Directions: Every line from the start of the listing below through the line that contains "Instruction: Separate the" is to be reproduced word for word.

──────

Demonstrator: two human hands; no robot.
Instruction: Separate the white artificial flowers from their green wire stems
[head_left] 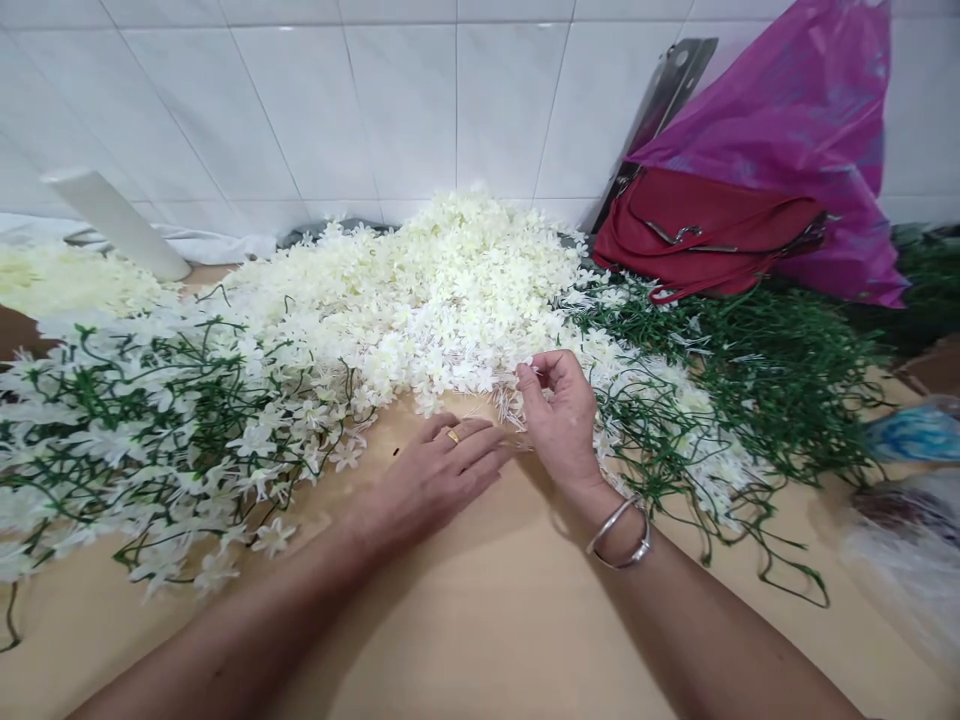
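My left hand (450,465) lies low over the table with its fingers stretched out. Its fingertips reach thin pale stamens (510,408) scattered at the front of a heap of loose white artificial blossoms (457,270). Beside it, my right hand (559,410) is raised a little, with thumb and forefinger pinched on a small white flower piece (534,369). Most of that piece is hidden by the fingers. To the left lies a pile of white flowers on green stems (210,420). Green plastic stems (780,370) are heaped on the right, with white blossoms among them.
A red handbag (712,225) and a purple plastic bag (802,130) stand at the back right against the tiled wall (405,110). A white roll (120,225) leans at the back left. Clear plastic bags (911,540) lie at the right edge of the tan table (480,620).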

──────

Answer box:
Demonstrator: two human hands; no robot.
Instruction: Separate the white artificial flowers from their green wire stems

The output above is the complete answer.